_WORK INSTRUCTION_
The lines from the start of the records through the one containing "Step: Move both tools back" are to be restated word for word; please include both ends.

[Dataset excerpts]
┄┄┄┄┄┄

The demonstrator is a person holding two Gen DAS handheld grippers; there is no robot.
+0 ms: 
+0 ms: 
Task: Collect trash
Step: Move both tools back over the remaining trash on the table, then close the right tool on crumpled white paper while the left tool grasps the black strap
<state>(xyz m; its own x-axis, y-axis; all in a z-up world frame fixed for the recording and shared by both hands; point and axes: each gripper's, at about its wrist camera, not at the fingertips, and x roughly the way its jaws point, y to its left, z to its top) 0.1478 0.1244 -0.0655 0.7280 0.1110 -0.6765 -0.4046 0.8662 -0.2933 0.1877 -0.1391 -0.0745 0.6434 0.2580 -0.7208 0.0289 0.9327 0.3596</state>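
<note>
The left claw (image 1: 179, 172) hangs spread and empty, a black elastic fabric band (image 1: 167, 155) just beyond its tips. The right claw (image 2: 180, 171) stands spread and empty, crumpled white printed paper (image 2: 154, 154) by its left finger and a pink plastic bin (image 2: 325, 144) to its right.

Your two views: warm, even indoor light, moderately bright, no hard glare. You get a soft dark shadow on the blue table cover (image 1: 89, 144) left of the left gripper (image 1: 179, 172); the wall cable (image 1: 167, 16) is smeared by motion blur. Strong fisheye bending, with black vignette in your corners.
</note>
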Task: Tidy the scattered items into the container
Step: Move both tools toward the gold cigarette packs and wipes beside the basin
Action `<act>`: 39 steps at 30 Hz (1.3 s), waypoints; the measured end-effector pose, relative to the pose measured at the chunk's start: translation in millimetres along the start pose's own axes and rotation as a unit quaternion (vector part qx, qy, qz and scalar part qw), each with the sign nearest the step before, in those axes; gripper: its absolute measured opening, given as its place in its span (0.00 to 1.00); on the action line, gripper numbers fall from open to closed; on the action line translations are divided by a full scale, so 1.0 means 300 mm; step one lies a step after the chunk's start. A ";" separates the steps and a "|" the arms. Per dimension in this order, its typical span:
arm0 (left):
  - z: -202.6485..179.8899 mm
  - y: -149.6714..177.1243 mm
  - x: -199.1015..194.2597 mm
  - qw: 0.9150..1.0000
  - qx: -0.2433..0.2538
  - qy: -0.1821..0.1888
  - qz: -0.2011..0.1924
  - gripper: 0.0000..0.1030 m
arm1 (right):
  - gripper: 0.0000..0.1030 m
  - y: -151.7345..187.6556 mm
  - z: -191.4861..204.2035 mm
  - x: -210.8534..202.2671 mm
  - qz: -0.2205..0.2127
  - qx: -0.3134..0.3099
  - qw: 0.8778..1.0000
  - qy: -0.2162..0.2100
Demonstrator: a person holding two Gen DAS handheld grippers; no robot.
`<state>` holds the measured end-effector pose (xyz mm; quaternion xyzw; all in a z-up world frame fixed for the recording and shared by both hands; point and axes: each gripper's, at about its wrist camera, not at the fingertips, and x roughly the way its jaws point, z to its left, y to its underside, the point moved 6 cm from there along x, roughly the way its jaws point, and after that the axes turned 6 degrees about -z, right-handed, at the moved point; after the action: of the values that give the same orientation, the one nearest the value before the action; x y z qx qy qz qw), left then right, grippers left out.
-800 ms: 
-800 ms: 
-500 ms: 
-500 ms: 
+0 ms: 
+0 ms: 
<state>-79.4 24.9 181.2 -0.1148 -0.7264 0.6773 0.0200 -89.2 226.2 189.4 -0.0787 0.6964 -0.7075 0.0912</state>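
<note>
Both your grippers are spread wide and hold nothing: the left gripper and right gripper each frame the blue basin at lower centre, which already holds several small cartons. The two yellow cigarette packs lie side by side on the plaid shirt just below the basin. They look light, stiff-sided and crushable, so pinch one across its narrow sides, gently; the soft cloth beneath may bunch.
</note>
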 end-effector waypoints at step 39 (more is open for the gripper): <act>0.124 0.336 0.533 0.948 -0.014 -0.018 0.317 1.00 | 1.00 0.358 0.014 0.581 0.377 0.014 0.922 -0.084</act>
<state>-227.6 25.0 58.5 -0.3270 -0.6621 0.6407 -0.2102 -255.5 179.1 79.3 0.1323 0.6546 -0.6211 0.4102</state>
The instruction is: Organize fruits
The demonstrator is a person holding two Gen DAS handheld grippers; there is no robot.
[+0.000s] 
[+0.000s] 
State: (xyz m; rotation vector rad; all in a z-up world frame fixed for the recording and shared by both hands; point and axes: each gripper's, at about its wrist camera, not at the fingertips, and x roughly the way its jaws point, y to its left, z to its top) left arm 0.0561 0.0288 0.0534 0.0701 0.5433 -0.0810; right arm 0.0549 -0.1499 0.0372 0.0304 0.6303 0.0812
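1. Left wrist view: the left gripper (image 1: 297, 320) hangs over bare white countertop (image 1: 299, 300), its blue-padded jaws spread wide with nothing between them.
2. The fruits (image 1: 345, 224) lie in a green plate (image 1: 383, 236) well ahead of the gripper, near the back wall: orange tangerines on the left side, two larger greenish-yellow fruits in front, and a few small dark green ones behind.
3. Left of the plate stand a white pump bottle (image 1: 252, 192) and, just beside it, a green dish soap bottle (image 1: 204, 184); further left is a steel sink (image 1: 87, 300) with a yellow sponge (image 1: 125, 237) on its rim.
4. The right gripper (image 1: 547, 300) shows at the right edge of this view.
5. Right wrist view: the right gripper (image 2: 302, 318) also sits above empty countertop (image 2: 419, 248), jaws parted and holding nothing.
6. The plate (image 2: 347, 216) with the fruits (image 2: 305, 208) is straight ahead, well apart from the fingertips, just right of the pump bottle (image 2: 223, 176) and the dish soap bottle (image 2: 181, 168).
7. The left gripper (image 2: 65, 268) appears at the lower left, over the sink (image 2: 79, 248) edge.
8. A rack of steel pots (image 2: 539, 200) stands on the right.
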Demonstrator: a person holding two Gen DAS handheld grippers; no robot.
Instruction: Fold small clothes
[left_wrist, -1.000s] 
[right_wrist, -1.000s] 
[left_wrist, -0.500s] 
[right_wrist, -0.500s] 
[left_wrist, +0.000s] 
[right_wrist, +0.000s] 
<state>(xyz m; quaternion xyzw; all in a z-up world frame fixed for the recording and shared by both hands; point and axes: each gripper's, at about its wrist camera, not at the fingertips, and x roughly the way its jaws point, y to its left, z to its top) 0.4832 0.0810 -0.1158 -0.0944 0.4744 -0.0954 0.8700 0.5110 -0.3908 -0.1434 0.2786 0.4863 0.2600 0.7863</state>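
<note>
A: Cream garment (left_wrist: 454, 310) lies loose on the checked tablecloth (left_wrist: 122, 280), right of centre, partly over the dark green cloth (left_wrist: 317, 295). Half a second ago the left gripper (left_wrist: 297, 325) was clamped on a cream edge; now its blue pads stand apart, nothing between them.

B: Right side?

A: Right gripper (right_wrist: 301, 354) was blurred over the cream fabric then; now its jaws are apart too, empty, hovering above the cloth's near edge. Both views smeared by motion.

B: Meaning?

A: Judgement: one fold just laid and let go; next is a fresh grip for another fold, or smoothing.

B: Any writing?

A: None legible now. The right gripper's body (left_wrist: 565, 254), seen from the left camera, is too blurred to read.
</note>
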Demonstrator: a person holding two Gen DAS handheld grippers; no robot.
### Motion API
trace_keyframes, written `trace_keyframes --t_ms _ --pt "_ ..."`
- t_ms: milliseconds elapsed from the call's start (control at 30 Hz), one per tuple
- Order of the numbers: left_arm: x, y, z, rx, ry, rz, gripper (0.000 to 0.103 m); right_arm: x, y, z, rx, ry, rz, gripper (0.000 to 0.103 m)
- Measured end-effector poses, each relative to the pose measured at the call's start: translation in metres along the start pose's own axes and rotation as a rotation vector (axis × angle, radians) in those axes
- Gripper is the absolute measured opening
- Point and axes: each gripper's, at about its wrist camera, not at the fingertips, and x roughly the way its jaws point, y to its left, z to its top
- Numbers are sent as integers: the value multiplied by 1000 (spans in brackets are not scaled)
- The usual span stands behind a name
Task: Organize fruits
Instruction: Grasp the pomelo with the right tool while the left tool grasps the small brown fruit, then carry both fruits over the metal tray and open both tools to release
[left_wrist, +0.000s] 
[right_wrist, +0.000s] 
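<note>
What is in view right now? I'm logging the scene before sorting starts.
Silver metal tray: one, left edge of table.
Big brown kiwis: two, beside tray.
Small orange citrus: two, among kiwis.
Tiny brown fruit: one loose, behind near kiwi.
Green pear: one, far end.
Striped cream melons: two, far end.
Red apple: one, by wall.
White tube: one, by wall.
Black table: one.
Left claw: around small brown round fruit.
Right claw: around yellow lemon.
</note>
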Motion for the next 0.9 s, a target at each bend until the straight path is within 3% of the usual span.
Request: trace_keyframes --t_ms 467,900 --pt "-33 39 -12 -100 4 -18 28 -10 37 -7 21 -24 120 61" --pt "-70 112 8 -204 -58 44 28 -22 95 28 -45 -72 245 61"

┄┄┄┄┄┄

_OUTPUT OF THE EXERCISE_
The demonstrator is a person holding two Gen DAS handheld grippers; there is no robot.
+0 ms: 
+0 ms: 
Task: Collect trash
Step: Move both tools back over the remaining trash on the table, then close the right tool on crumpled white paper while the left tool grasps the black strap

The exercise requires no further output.